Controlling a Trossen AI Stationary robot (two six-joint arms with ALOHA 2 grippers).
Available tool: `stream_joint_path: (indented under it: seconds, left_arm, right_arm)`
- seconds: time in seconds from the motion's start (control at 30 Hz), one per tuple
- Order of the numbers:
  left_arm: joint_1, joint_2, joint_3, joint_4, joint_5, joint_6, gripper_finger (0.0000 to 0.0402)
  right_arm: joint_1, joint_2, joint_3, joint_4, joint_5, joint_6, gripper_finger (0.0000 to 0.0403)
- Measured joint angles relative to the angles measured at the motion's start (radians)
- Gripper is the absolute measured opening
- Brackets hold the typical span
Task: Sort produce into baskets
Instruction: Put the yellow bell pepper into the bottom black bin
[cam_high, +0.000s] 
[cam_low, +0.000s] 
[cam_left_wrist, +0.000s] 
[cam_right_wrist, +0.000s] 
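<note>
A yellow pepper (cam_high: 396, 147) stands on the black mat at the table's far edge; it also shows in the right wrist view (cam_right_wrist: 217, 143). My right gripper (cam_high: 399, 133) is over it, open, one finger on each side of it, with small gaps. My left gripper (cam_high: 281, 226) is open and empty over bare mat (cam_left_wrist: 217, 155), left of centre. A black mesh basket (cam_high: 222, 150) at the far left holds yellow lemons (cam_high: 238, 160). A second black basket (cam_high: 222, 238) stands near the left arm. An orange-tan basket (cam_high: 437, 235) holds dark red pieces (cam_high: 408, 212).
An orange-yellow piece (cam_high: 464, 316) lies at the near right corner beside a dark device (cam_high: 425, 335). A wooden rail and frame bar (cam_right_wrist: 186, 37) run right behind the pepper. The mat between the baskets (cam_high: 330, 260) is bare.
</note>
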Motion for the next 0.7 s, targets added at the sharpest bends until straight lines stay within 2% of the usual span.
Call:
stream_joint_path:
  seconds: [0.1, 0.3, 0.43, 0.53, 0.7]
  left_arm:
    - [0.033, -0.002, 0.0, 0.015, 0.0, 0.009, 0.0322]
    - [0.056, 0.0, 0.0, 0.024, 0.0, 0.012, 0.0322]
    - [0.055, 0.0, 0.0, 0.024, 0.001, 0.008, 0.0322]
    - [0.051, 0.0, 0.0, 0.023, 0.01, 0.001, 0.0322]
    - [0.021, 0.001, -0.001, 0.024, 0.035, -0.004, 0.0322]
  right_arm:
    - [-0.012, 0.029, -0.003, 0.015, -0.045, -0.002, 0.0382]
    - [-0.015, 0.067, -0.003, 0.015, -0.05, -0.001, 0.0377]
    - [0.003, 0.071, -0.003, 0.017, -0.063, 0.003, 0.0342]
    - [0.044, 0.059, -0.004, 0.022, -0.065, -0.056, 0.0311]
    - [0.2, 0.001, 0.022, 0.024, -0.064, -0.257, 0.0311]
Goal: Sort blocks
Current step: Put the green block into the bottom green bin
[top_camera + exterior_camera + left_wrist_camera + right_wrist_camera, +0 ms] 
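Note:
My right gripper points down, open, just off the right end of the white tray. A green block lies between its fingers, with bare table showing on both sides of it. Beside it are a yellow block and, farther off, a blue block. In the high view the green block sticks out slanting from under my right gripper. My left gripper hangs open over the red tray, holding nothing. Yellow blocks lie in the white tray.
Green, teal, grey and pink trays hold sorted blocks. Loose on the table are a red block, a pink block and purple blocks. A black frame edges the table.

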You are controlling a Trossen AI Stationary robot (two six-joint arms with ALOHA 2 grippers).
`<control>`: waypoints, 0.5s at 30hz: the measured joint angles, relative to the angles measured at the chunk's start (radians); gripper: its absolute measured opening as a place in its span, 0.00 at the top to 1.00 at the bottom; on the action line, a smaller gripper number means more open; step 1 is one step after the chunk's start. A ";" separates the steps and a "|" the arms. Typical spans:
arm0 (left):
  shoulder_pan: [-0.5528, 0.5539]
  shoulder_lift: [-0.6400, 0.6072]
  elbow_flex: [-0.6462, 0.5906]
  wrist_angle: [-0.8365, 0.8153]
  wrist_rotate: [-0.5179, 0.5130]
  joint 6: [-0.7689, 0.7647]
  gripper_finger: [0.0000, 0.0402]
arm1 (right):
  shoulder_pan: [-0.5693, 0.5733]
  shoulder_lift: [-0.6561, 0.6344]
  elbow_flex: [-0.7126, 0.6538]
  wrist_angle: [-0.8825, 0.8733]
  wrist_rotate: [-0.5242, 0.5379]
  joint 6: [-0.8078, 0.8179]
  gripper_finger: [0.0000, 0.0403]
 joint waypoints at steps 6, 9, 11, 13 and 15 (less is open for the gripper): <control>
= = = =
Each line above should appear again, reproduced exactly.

▶ **REPLY TO THE TASK**
Controlling a Trossen AI Stationary robot (two six-joint arms with ALOHA 2 grippers).
Available tool: `stream_joint_path: (indented under it: seconds, left_arm, right_arm)`
- seconds: time in seconds from the motion's start (control at 30 Hz), one per tuple
- Order of the numbers:
  left_arm: joint_1, joint_2, joint_3, joint_4, joint_5, joint_6, gripper_finger (0.0000 to 0.0402)
  right_arm: joint_1, joint_2, joint_3, joint_4, joint_5, joint_6, gripper_finger (0.0000 to 0.0403)
- Measured joint angles relative to the angles measured at the motion's start (radians)
- Gripper is the absolute measured opening
- Brackets hold the typical span
Task: Sort produce into baskets
Instruction: Put the yellow bell pepper into the bottom black bin
[cam_high, +0.000s] 
[cam_low, +0.000s] 
[cam_left_wrist, +0.000s] 
[cam_right_wrist, +0.000s] 
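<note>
A yellow pepper (cam_high: 396, 147) stands on the black mat at the table's far edge; it also shows in the right wrist view (cam_right_wrist: 217, 143). My right gripper (cam_high: 399, 133) is over it, open, one finger on each side of it, with small gaps. My left gripper (cam_high: 281, 226) is open and empty over bare mat (cam_left_wrist: 217, 155), left of centre. A black mesh basket (cam_high: 222, 150) at the far left holds yellow lemons (cam_high: 238, 160). A second black basket (cam_high: 222, 238) stands near the left arm. An orange-tan basket (cam_high: 437, 235) holds dark red pieces (cam_high: 408, 212).
An orange-yellow piece (cam_high: 464, 316) lies at the near right corner beside a dark device (cam_high: 425, 335). A wooden rail and frame bar (cam_right_wrist: 186, 37) run right behind the pepper. The mat between the baskets (cam_high: 330, 260) is bare.
</note>
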Motion for the next 0.7 s, targets added at the sharpest bends until straight lines stay within 2% of the usual span.
Call:
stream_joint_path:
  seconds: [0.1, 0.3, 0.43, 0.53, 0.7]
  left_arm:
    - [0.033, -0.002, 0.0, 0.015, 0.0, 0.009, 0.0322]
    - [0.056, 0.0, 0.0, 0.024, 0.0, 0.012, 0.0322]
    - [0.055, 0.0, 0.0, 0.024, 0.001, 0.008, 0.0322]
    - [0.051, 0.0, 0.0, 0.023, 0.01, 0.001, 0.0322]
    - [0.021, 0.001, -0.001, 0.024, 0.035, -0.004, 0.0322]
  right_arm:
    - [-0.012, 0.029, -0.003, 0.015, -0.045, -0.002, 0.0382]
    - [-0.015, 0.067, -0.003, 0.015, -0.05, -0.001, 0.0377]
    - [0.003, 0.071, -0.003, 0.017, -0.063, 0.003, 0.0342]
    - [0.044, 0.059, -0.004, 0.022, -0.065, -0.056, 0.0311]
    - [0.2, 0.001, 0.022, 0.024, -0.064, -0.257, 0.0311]
Goal: Sort blocks
Current step: Put the green block into the bottom green bin
[top_camera + exterior_camera + left_wrist_camera + right_wrist_camera, +0 ms] 
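Note:
My right gripper points down, open, just off the right end of the white tray. A green block lies between its fingers, with bare table showing on both sides of it. Beside it are a yellow block and, farther off, a blue block. In the high view the green block sticks out slanting from under my right gripper. My left gripper hangs open over the red tray, holding nothing. Yellow blocks lie in the white tray.
Green, teal, grey and pink trays hold sorted blocks. Loose on the table are a red block, a pink block and purple blocks. A black frame edges the table.
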
You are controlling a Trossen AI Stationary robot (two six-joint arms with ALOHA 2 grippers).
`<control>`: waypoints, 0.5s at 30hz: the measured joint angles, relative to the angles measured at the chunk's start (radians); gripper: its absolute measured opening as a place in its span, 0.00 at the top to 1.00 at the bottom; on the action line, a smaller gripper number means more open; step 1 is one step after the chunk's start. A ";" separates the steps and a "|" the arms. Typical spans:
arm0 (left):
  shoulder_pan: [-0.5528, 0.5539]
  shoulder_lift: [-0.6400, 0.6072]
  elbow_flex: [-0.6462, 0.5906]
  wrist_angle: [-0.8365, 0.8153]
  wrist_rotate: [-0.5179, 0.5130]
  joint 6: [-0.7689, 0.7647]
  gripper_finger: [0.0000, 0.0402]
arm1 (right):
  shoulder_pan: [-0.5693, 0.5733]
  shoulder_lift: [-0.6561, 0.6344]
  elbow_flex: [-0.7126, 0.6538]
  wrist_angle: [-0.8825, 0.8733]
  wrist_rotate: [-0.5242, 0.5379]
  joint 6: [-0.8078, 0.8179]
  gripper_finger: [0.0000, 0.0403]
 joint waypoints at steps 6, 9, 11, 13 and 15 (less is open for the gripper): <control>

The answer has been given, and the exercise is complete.